▸ Aim of the task
A faithful, picture-free copy of the listing below is required.
____________
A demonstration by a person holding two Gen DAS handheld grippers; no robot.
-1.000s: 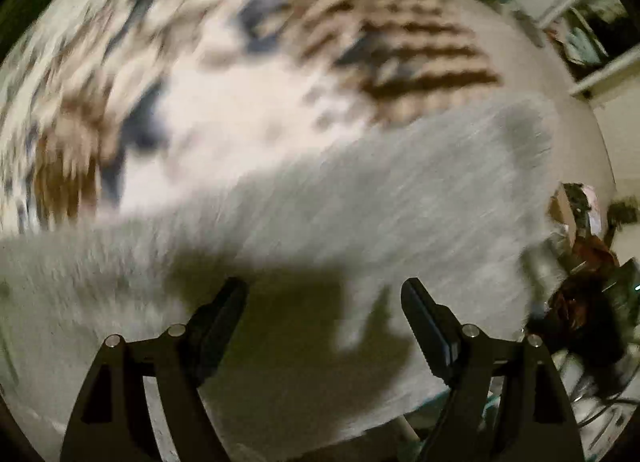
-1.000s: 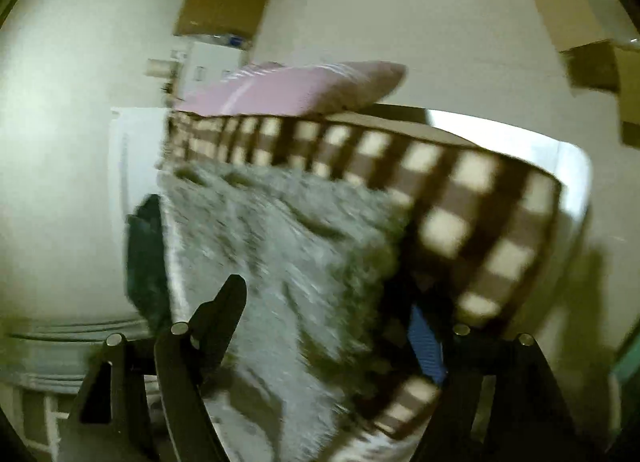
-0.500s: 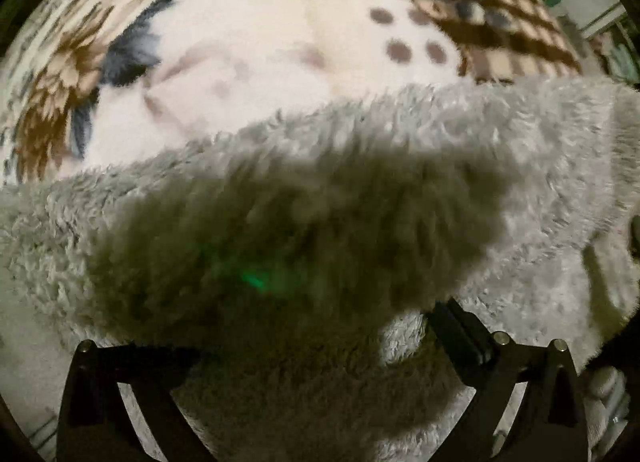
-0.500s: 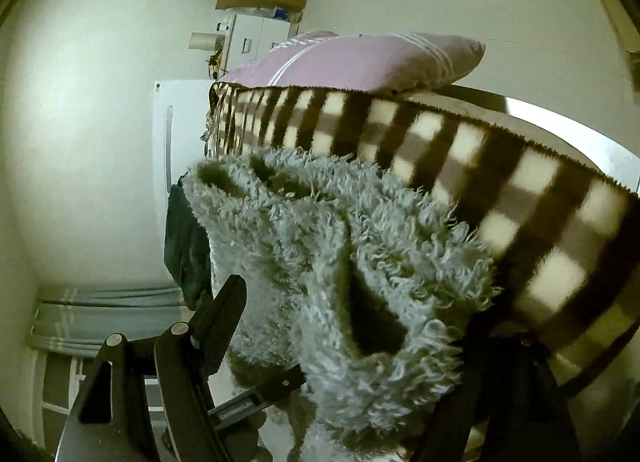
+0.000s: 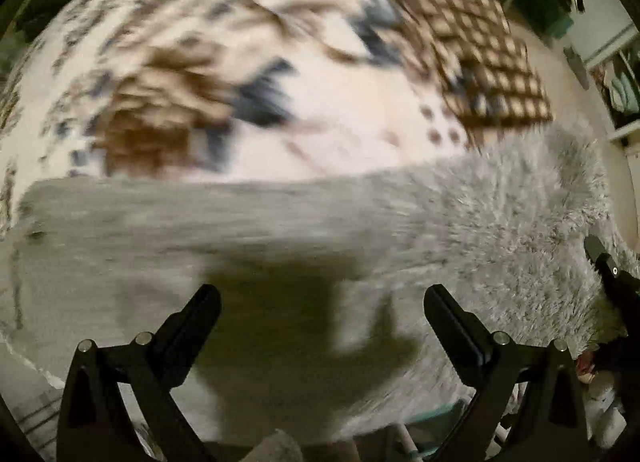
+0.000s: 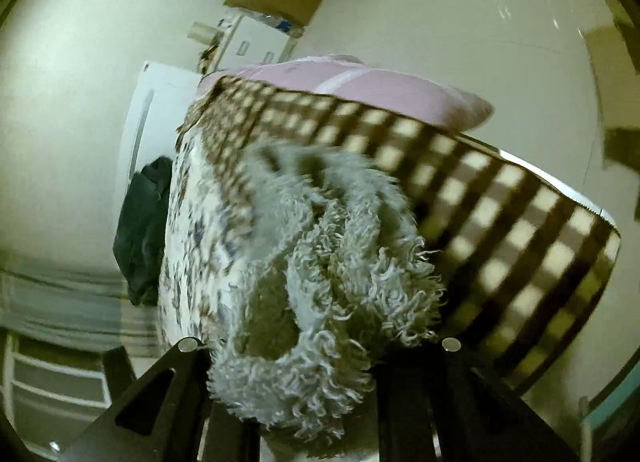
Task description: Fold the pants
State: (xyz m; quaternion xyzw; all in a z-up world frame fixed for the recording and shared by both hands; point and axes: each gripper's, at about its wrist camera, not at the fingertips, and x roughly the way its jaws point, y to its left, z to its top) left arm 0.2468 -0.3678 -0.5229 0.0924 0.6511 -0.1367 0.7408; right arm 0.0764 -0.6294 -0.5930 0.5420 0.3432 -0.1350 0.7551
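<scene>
The grey fluffy pants (image 5: 360, 230) lie spread across the patterned bedspread (image 5: 200, 82) in the blurred left wrist view. My left gripper (image 5: 320, 302) is open and empty, hovering just above the grey fabric. The right gripper's black finger (image 5: 604, 262) shows at the pants' right end. In the right wrist view a bunched fold of the pants (image 6: 320, 282) fills the space between my right gripper's fingers; the right gripper (image 6: 316, 350) is shut on it, fingertips hidden by the pile.
A brown checked blanket (image 6: 460, 214) and a pink pillow (image 6: 360, 86) lie on the bed beyond the pants. A dark garment (image 6: 140, 230) hangs at the bed's far side. Shelves and clutter (image 5: 608, 62) stand to the right of the bed.
My right gripper closed on the bunched end of the pants. My left gripper lifted clear of the fabric that covered its fingers half a second ago and stays open.
</scene>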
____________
▸ Worked solution
A demonstration by a person holding two Gen DAS handheld grippers; no robot.
-1.000s: 
-1.000s: 
-0.500s: 
-0.500s: 
+0.000s: 
+0.000s: 
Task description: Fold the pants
State: (xyz m; quaternion xyzw; all in a z-up world frame fixed for the recording and shared by both hands; point and axes: each gripper's, at about its wrist camera, not at the fingertips, and x roughly the way its jaws point, y to its left, z to its top) left arm 0.2468 -0.3678 -0.5229 0.0924 0.6511 -0.1367 0.7408; right arm 0.0764 -0.6294 -0.5930 0.5420 0.3432 -0.1350 0.7551
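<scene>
The grey fluffy pants (image 5: 360, 230) lie spread across the patterned bedspread (image 5: 200, 82) in the blurred left wrist view. My left gripper (image 5: 320, 302) is open and empty, hovering just above the grey fabric. The right gripper's black finger (image 5: 604, 262) shows at the pants' right end. In the right wrist view a bunched fold of the pants (image 6: 320, 282) fills the space between my right gripper's fingers; the right gripper (image 6: 316, 350) is shut on it, fingertips hidden by the pile.
A brown checked blanket (image 6: 460, 214) and a pink pillow (image 6: 360, 86) lie on the bed beyond the pants. A dark garment (image 6: 140, 230) hangs at the bed's far side. Shelves and clutter (image 5: 608, 62) stand to the right of the bed.
My right gripper closed on the bunched end of the pants. My left gripper lifted clear of the fabric that covered its fingers half a second ago and stays open.
</scene>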

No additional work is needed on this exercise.